Roger Benedict - The scale books of Carl Flesch and Ivan Galamian are omnipresent in teaching studios around the world, and they have clearly stood the test of time. There are others of course - by such established names as Mogill and ŠevĨík, or more recent ones by Barbara Barber and Simon Fischer. But they all have one thing in common: they are violin methods that have been adapted for the viola. 

I often wonder why there are so few dedicated scale or study materials for the viola. Are we so in thrall of violinists that we have to copy everything they do?!

Adapting a violin method for the larger viola involves solving problems of both content and fingering, and in some adaptations the fingerings are simply left unchanged – I have seen so many violists struggle to traverse the fingerboard using the 'traditional' violin fingerings. And four octave scales, double-stopped tenths and fingered octaves (which can be dangerous activities for violists) are often carried over from violin methods to their viola versions regardless of whether they are useful or practicable.

I have often felt that the emphasis in scale practice is too much on speed and fluency and not enough on harmonic awareness and sound. Therefore exercises for sound production and for harmonic context are important parts of my scale method. I include a section on tuning the instrument (and no, it’s not a viola joke…), because you can’t play a scale in tune if the instrument isn’t itself in tune to start with. And anyway what does 'in tune' mean in different contexts? I include an explanation of Equal Temperament, the system of tuning to slightly narrow fifths that is in general use, as I have observed that many players lack an understanding of how this system works.

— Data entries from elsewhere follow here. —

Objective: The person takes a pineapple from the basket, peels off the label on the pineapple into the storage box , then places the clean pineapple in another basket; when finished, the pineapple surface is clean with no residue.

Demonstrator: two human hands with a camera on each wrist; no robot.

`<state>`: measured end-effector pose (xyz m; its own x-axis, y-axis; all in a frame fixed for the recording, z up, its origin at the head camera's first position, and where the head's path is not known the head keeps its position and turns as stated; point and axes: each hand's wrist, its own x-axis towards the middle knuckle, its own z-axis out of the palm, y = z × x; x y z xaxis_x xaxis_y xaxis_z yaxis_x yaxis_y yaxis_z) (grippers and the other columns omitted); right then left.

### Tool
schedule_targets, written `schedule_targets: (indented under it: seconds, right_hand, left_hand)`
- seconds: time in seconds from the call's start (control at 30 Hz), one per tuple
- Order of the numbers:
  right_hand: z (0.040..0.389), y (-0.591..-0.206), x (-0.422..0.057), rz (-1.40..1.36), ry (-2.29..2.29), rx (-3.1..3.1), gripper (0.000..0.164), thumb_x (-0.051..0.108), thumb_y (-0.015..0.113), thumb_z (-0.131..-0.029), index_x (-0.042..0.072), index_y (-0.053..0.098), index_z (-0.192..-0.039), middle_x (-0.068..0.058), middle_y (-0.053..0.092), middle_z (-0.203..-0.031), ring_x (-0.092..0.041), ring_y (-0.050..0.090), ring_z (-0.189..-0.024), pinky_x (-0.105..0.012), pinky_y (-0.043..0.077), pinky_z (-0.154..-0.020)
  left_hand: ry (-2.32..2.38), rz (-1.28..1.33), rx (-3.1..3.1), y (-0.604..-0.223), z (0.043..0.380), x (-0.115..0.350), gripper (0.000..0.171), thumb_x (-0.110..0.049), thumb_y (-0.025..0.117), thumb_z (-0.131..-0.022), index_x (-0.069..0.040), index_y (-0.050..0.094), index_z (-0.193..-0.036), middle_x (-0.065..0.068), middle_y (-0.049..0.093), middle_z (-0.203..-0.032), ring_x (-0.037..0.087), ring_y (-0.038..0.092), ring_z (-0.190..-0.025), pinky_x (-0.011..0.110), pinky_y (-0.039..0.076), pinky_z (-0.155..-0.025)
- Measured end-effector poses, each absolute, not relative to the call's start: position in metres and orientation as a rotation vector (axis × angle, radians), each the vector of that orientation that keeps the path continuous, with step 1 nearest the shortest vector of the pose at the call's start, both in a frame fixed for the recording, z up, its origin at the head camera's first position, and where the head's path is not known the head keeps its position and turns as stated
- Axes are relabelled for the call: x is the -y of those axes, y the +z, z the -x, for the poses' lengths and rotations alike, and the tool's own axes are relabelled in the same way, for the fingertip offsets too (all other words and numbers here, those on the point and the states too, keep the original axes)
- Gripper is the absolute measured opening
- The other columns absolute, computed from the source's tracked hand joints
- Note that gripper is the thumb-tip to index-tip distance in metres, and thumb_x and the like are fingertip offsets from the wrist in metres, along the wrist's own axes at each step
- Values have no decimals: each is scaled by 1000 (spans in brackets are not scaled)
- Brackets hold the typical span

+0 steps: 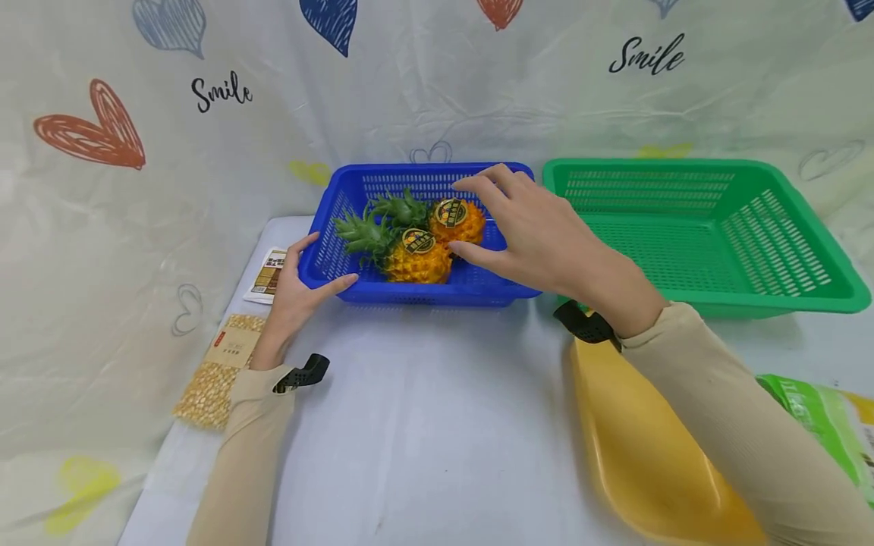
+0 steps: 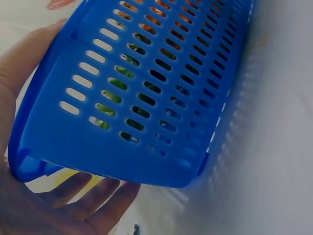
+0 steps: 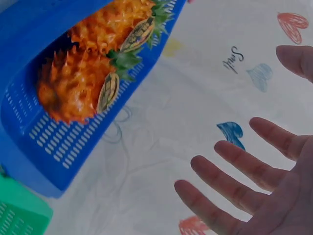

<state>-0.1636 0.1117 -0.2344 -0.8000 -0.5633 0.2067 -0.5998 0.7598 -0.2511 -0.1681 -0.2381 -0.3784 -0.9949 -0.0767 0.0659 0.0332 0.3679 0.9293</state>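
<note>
In the head view, a blue plastic basket with slotted walls stands at the back of the table. Two small orange pineapples with green leaves and black-and-gold stickers lie inside it, leaves toward the left. My left hand grips the basket's left end, thumb along the front rim; the left wrist view shows the other fingers around the outside of the end wall. Over the basket's right part hovers my right hand, fingers spread and holding nothing. Both pineapples also appear in the right wrist view, apart from that hand.
A green basket stands right of the blue one. Below it lies a yellow tray-like object, partly under my right sleeve, with a green package beyond. At left are a bag of corn kernels and a small packet.
</note>
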Motion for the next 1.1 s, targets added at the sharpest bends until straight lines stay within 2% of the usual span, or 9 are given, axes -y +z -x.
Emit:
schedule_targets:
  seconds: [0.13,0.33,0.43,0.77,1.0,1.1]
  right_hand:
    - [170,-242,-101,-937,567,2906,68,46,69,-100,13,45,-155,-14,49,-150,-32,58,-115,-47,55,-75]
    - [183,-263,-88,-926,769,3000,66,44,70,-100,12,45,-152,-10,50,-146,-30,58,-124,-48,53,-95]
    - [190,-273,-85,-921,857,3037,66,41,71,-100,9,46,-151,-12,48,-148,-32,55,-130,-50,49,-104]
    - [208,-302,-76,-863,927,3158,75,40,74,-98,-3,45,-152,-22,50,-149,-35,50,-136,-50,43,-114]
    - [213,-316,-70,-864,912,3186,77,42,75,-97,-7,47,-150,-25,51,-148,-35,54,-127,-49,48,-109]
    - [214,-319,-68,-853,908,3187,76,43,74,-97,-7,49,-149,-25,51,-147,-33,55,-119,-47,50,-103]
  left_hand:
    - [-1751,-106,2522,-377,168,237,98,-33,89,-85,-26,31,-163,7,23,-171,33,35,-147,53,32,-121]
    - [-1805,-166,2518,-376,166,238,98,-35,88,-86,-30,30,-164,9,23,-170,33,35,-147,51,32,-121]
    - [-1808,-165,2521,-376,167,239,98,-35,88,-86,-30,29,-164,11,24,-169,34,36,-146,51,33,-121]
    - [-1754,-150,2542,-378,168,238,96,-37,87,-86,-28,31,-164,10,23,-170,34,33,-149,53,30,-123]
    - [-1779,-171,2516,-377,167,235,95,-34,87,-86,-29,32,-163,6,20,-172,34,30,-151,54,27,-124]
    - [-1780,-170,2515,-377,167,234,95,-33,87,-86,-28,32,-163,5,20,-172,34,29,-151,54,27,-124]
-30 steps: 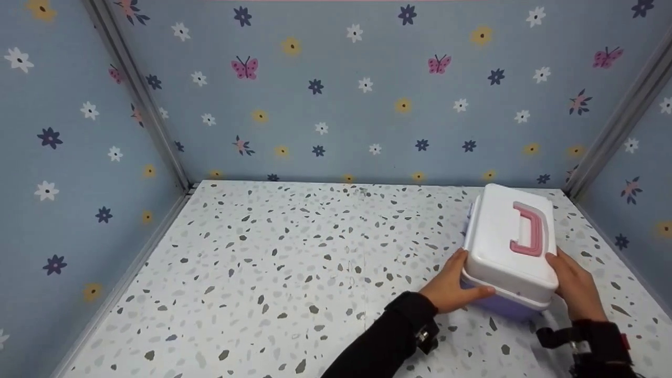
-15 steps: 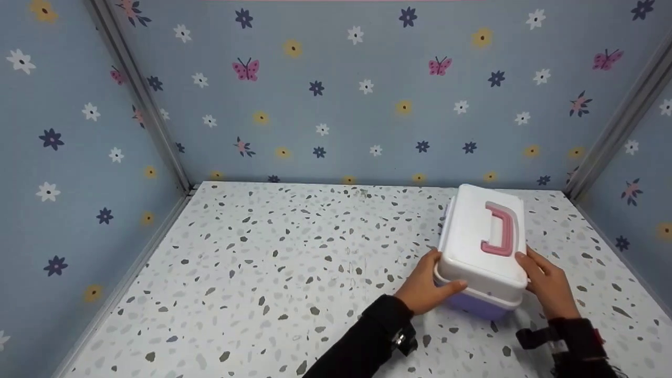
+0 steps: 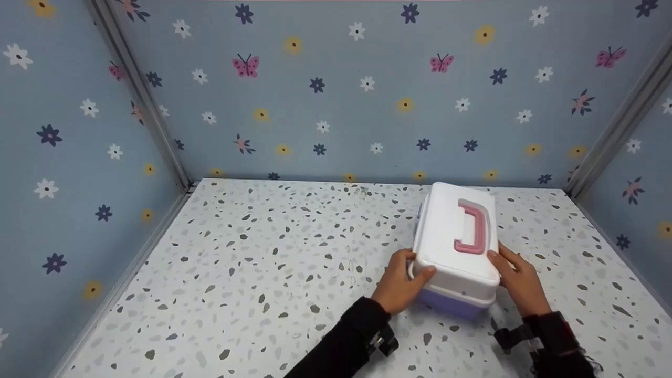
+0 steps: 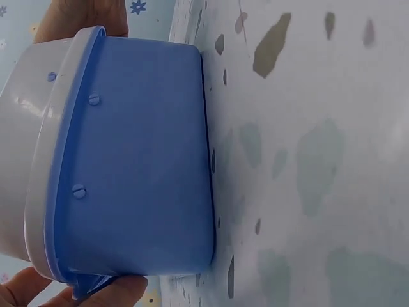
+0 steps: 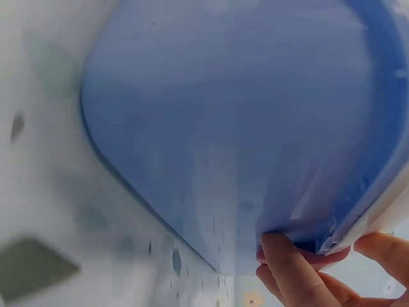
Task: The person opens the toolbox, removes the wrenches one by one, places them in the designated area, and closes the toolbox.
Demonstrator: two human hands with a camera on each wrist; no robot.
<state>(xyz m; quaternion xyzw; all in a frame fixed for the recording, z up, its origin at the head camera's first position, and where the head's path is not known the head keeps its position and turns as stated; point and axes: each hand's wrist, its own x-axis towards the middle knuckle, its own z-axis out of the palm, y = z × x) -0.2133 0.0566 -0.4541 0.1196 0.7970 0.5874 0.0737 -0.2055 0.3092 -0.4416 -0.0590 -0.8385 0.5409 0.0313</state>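
Note:
A lidded storage box stands on the speckled tabletop, right of centre in the head view. Its white lid (image 3: 452, 231) is down and carries a pink handle (image 3: 475, 231) lying flat in a recess. The purple base (image 3: 454, 304), bluer in the wrist views, sits low against the table. My left hand (image 3: 397, 283) grips the near left corner, thumb across the front of the lid. From the right side my right hand (image 3: 522, 278) holds the box, thumb at the lid's edge. Fingers (image 5: 291, 268) of that hand lie at a pink latch (image 5: 326, 257) under the rim.
The speckled tabletop (image 3: 262, 273) stretches to the left of the box. Flowered blue panels (image 3: 367, 105) enclose it at the back and both sides, with metal posts (image 3: 619, 121) at the corners.
Both hands have shifted the box leftward across the tabletop, from near the right side toward the middle. Their hold on it looks the same, and the lid stays down.

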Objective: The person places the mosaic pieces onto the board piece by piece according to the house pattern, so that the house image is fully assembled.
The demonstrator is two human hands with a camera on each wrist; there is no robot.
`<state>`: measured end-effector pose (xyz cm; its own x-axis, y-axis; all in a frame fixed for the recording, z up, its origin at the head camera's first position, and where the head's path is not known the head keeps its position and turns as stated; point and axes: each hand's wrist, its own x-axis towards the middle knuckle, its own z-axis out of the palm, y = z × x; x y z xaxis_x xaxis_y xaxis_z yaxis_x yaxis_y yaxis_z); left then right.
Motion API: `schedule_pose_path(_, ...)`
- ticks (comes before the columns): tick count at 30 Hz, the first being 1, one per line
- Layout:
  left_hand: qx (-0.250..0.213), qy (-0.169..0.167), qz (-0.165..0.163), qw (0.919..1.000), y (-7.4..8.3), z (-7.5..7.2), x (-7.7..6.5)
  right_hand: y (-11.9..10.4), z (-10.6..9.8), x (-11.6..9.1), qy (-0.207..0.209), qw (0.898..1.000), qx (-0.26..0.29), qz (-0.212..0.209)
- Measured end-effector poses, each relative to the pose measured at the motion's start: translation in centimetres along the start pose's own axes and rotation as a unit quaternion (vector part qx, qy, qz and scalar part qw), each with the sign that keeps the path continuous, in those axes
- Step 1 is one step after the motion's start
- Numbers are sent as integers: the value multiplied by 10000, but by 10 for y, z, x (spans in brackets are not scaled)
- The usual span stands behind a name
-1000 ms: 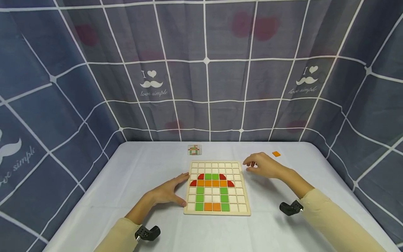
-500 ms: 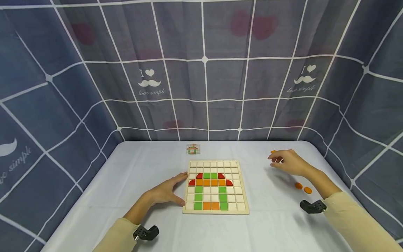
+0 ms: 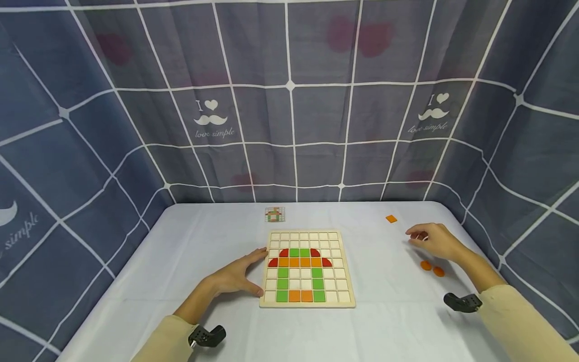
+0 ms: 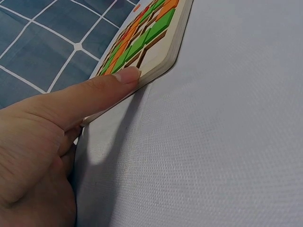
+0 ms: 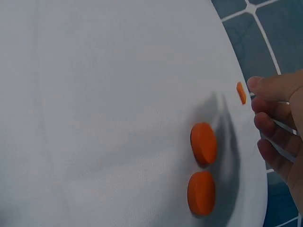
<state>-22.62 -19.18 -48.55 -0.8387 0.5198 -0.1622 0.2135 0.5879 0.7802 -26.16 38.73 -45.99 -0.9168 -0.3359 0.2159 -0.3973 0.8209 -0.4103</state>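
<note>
My left hand (image 3: 236, 275) lies along the left edge of a wooden grid board (image 3: 345, 269), fingers spread. Its thumb (image 4: 106, 90) touches the board near the front corner. Green tiles (image 3: 282, 284), orange tiles (image 3: 300, 296) and red curved tiles (image 3: 273, 262) fill some of the board's squares. To the right, my right hand (image 3: 436, 241) hovers over the table with fingers loosely bent and nothing between them. Two round orange pieces (image 5: 204, 144) lie close by it. Beyond the fingertips is an orange square tile (image 3: 391, 218).
A small pattern card (image 3: 274, 214) lies on the white-covered table (image 3: 217, 229) behind the board. Dark grid-patterned curtains (image 3: 267, 115) enclose the back and sides of the table.
My right hand has moved right, away from the board, exposing the two round orange pieces. It passed close by the orange square tile. The left hand stays at the board's edge.
</note>
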Motion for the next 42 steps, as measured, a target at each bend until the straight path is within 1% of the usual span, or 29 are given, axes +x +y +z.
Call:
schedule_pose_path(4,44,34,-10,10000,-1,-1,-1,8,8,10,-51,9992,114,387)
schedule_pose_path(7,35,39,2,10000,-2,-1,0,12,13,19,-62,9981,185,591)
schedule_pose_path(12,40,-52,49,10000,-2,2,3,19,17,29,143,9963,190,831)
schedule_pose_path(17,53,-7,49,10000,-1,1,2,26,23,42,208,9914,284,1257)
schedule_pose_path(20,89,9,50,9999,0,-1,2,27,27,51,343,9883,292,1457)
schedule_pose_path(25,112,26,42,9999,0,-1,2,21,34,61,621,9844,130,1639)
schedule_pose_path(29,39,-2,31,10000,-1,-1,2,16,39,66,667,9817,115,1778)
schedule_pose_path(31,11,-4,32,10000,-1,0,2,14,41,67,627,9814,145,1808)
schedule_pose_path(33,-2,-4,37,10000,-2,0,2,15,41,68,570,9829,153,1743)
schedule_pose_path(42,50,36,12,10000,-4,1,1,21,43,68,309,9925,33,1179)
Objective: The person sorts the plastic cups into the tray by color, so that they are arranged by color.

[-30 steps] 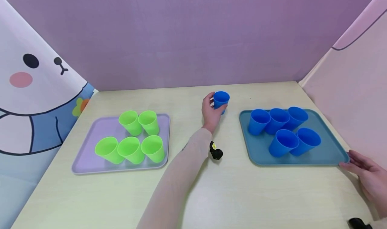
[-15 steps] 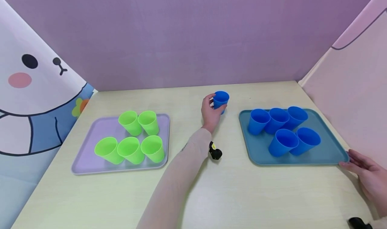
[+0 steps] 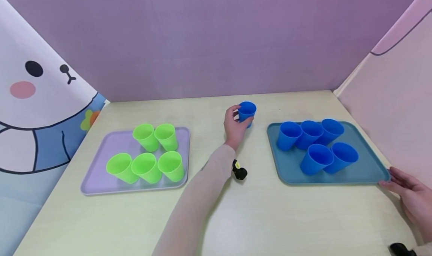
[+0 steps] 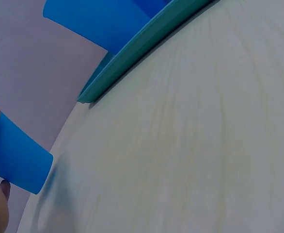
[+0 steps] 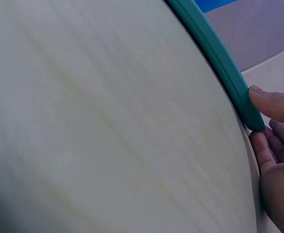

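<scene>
In the head view, my left hand [image 3: 235,130] grips a blue plastic cup [image 3: 245,115] by its side, thumb to the right and fingers to the left. The cup stands mouth up between two trays, near the back of the table. In the left wrist view, the base of that cup [image 4: 21,155] is close over the tabletop. My right hand [image 3: 411,196] pinches the near right corner of a teal tray [image 3: 368,173], thumb on one edge and fingers on the other. Several blue cups [image 3: 315,160] stand on this tray in two rows.
To the left, a lilac tray [image 3: 98,177] bears several green cups [image 3: 145,167], also in two rows. A purple backdrop [image 3: 216,42] rises behind the table [image 3: 263,218]. Side panels flank it, the left one [image 3: 33,113] with a cartoon print.
</scene>
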A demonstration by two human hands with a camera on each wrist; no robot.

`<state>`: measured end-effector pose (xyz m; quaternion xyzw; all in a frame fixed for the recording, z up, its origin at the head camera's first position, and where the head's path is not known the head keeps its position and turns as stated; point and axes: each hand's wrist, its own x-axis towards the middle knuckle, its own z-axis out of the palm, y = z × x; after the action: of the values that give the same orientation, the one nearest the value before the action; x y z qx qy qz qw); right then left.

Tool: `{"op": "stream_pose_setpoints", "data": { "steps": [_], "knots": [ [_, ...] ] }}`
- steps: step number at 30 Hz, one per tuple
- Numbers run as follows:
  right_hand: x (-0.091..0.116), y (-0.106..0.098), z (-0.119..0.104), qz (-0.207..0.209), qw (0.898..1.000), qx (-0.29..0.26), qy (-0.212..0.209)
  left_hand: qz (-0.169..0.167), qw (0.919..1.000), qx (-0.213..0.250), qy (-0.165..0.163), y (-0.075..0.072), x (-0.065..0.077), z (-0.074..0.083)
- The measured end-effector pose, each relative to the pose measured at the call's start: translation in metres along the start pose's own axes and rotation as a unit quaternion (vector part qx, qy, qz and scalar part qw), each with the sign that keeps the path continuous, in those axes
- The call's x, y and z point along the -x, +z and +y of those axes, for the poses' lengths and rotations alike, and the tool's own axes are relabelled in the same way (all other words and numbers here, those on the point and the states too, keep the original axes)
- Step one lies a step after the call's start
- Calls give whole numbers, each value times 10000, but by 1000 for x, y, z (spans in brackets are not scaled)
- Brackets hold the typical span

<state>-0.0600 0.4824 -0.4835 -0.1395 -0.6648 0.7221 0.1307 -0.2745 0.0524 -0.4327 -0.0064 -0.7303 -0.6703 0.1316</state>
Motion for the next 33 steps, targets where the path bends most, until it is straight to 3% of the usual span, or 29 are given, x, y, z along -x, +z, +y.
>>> {"op": "stream_pose_setpoints", "data": {
  "steps": [14,21,28,33],
  "knots": [
    [0,3,-3,-25,9990,-438,-28,-183,9996,164,-131,-8,18,7],
    [-5,0,-2,205,9997,-37,154,-440,9988,229,58,-10,30,12],
    [-5,2,-1,298,9994,74,144,-864,9949,174,486,-10,44,15],
    [-5,6,-4,336,9994,7,84,-1163,9914,211,555,-11,54,17]
  ]
}}
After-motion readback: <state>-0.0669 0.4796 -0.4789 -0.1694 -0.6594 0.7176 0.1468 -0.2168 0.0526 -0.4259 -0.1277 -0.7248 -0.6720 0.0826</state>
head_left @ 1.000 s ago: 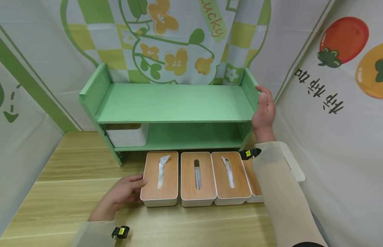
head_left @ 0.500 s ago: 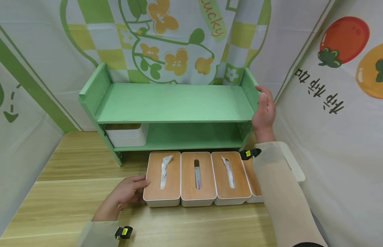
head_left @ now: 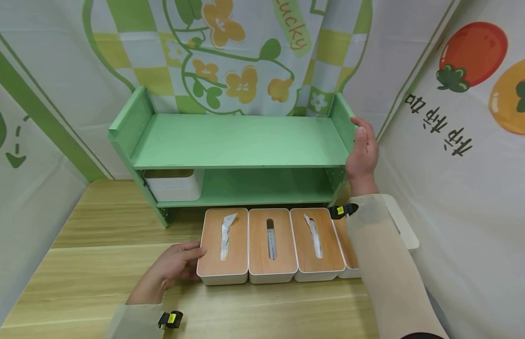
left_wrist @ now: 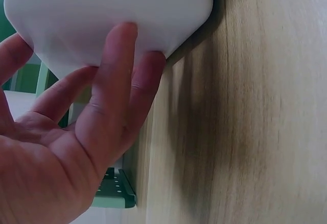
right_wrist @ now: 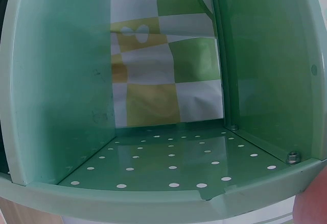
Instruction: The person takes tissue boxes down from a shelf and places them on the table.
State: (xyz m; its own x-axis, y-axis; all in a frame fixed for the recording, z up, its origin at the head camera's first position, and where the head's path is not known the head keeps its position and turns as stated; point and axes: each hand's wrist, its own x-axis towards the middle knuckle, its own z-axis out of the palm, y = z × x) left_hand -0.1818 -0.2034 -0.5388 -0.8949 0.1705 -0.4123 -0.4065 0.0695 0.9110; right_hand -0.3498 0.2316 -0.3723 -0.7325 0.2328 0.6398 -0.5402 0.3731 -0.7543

In many methods three octave scales and arpeggios from E flat onwards start on the second finger. But for a lot of players this fingering leads to a stretch in the hand from the 3rd to 4th step and the 7th to 8th step of the first octave and the awkward stretch when using adjacent fingers to play the interval of a fourth at the top of the arpeggios.

e.g. Flesch:

My fingerings for three octave scales and arpeggios start with the 1st finger, which allows the first octave of the scale - the one with the widest intervals - to be played within an octave hand frame, and avoids awkward stretches in the arpeggios.

In my book I suggest isolating all the shifts in scales and arpeggios and practicing them like this:

My fingerings for double stops are more of a departure from other methods. My argument is that conventional 'substitution' fingerings can create unnecessary tension in the left hand and make it hard to play thirds and sixths smoothly and truly legato. In a piece it is often better playing parallel intervals (e.g. going from a major sixth to major sixth) with the same pair of fingers rather than with substituted fingers.

Harmony and intonation
Many pedagogues talk about 'melodic' or 'expressive' intonation and it is commonly suggested that we should treat major thirds and major sevenths as leading notes and play them on the high side.

Good intonation relies on an intimate knowledge of the harmony that underpins the music, and this theory of 'expressive intonation' ignores some basic harmonic truths. For example, the seventh in a major scale often acts as the major third in the dominant key and therefore in that case needs to be played low. And in their usual harmonic context minor thirds will be problematic if played on the low side. 

In his viola scale book Simon Fischer aims to give credibility to the expressive intonation theory by stating: «The cellist Pablo Casals, widely regarded as one of the most influential musicians of the 20th century taught scales in this way, as did Dorothy DeLay, one of the foremost violin teachers at the end of the 20th century.» «Casals and DeLay structured the scale as follows. Begin with the notes of the perfect intervals I, IV, V, VIII, then add the leading note (VII), feeling what Casals called its gravitational attraction upward to the tonic and the third, feeling it as a 'leading note' to the fourth». «The sequence taught by Casals and DeLay is musically satisfying in both major and minor keys.»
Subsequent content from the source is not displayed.